A associação ambientalista Quercus está a estudar a hipótese de avançar com uma ação judicial devido à poluição verificada na ribeira do Açafal, um afluente do Tejo junto a Vila Velha de Ródão, Castelo Branco.
"Estamos a estudar a hipótese de avançar com uma ação judicial contra incertos", disse esta 6ª-feira Samuel Infante, da Quercus.
Em causa está a poluição que se tem verificado no rio Tejo, entre Vila Velha de Ródão e Abrantes, distrito de Santarém, e cujo foco poluidor tem origem na ribeira do Açafal, um afluente do Tejo junto a Vila Velha de Ródão, no distrito de Castelo Branco.
"Ao longo dos últimos meses foram detetados vários focos de poluição em Vila Velha de Ródão e no último mês as denúncias intensificaram-se", revelou o ambientalista.
Fonte do Serviço de Proteção da Natureza e do Ambiente (SEPNA) da Guarda Nacional Republicana (GNR) de Castelo Branco disse que no decurso deste ano foram levantados dois autos por descargas verificadas no mês de abril na ribeira do Açafal.
Samuel Infante explicou ainda que o rio Tejo "está completamente morto" numa extensão de cerca de 10 quilómetros, entre o Açafal e o porto do Arneiro.
"Nos últimos anos tem havido queixas regulares por causa da poluição e tem sido um jogo do gato e do rato.

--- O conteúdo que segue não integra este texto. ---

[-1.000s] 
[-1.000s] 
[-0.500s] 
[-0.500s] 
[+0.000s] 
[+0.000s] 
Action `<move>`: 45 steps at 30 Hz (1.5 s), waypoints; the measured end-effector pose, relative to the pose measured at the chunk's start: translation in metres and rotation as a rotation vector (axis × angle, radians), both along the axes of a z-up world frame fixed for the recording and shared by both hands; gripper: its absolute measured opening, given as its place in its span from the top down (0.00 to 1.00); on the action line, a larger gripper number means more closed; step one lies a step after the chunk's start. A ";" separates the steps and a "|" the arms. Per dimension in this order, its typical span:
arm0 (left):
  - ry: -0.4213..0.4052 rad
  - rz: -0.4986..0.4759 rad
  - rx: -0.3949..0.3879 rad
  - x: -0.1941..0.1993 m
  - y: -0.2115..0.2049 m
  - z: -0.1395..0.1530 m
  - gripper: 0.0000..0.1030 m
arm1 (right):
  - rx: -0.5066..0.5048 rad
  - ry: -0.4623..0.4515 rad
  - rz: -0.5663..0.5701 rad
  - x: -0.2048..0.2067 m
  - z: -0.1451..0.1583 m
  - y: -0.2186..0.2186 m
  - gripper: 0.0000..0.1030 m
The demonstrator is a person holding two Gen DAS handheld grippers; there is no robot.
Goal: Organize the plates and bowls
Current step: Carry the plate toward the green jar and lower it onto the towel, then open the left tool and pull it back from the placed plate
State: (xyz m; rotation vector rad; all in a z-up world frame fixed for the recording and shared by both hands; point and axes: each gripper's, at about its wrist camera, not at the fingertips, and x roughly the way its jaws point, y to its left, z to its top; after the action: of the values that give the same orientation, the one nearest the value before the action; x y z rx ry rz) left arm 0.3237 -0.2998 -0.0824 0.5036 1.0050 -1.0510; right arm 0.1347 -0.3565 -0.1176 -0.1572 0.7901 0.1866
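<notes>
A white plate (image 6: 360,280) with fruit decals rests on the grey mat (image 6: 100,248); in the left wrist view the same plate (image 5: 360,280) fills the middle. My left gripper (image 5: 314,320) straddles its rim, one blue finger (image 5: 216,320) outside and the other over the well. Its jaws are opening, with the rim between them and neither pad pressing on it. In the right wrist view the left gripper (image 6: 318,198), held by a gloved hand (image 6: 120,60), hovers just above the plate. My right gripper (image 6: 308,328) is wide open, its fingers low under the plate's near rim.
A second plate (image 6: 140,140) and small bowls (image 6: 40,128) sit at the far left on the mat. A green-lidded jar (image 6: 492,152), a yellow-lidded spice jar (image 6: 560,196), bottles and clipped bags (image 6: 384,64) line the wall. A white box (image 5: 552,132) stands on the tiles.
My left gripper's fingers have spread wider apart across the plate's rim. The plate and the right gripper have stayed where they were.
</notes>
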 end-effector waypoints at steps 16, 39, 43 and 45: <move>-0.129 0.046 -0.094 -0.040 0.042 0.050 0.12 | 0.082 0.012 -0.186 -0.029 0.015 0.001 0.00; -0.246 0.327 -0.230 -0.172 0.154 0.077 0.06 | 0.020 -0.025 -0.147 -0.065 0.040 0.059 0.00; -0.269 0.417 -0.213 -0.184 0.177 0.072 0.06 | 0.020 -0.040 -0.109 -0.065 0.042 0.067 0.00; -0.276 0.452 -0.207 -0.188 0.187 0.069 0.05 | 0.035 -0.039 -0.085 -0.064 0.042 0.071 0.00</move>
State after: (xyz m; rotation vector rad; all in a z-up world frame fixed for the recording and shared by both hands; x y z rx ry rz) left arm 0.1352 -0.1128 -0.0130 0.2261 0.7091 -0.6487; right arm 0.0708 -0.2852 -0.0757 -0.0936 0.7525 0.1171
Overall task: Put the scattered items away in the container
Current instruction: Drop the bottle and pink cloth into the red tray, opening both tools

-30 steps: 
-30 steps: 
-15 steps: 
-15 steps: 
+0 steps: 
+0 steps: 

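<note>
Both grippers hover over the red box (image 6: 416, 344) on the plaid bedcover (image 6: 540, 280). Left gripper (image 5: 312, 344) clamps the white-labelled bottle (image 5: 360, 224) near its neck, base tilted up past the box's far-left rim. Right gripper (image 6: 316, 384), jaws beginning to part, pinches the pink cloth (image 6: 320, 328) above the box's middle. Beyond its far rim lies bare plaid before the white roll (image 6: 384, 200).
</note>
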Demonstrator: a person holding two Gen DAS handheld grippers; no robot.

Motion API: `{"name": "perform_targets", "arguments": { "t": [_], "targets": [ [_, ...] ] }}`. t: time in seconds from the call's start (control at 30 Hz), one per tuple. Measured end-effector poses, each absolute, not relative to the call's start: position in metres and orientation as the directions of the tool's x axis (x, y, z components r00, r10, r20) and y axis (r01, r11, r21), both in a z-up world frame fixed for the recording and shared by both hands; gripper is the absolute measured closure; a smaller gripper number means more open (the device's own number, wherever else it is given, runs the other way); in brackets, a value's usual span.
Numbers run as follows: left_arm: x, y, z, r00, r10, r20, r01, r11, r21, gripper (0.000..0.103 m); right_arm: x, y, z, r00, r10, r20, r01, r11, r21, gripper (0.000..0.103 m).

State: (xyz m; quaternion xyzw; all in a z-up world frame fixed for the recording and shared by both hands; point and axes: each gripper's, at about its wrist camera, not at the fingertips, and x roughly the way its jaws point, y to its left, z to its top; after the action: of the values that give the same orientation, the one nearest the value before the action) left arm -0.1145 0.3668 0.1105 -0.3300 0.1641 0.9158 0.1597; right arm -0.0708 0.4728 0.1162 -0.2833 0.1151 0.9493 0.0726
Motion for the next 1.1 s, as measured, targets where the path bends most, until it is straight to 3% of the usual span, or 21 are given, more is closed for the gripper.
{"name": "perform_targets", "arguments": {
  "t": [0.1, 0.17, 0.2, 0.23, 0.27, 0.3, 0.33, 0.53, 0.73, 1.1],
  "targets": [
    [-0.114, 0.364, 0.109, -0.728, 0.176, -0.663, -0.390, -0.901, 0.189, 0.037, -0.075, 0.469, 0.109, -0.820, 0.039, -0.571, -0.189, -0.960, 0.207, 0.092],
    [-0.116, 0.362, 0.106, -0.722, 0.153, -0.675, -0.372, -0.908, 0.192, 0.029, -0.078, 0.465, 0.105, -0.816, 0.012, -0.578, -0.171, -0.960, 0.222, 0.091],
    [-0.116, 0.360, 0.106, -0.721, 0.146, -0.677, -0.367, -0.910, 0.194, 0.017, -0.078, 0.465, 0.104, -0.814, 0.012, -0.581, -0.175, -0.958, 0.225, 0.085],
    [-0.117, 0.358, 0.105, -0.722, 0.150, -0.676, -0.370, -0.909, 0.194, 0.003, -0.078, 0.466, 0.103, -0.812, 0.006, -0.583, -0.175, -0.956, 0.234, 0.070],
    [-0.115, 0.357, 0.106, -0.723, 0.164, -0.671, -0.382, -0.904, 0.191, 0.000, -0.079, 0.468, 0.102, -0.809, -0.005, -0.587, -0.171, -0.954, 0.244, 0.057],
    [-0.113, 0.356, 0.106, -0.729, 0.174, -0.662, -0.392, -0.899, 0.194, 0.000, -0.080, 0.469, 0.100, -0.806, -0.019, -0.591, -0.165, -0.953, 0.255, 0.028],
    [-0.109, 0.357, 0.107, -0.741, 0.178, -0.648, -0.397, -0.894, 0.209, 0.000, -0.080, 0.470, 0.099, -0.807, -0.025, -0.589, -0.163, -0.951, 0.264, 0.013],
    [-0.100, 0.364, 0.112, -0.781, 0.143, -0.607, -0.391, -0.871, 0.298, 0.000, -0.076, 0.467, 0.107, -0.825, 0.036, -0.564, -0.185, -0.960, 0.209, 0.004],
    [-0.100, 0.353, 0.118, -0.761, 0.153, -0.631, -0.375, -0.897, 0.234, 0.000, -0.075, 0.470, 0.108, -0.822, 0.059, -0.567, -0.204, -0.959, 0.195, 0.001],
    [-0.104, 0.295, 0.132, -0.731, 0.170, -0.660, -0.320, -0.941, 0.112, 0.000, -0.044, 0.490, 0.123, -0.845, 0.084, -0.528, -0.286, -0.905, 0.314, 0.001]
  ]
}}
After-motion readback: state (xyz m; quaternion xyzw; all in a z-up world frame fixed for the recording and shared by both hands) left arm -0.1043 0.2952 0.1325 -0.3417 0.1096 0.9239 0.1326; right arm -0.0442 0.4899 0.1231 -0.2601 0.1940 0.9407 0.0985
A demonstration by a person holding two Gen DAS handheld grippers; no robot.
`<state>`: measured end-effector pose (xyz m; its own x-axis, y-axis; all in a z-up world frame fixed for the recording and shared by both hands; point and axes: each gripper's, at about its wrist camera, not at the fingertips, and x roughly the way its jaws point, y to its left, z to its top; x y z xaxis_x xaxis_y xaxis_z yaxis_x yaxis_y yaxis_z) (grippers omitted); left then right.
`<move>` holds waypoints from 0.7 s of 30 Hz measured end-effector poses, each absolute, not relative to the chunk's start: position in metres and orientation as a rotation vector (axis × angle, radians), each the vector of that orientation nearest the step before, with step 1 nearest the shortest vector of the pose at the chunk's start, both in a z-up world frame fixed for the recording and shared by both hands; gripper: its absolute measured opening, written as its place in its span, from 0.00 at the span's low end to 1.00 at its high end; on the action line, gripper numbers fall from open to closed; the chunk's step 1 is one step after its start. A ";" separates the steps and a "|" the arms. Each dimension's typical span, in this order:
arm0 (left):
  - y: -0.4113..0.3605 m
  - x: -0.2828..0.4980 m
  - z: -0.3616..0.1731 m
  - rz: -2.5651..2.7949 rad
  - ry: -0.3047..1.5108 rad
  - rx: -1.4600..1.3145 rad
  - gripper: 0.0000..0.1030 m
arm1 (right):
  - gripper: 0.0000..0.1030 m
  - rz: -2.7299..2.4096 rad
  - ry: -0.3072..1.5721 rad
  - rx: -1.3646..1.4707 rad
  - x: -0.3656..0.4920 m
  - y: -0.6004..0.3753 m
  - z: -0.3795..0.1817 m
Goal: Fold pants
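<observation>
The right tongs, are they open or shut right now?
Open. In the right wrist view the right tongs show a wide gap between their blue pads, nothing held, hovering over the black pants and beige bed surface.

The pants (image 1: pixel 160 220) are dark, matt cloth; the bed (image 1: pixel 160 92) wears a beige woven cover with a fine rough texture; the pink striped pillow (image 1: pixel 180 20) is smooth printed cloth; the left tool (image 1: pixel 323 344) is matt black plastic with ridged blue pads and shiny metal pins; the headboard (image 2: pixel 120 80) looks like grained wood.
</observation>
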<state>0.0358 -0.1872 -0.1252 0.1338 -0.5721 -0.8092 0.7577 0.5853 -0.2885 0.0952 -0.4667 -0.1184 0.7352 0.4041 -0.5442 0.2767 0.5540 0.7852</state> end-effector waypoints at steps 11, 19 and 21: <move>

Normalmente, as descargas são feitas à noite ou aos fins de semana. Há descargas recorrentes que são difíceis de apanhar, mas a poluição tem origem no Açafal e nos seus emissários", afirmou.
O ambientalista revelou também que os pescadores que apanham lagostim em outras barragens e que tinham os seus viveiros no Tejo tiveram que os mudar por causa da poluição.
"Os lagostins que são extremamente resistentes à poluição e aos baixos índices de oxigénio na água morriam", disse.
Segundo este responsável da Quercus, "há um descontrolo completo sobre o que se está a passar". Adianta que a situação é de "uma calamidade ambiental".
"O crime compensa. As autoridades [Agência Portuguesa do Ambiente] podem suspender ou retirar as licenças às indústrias poluidoras. Havendo vontade, as coisas resolvem-se", concluiu.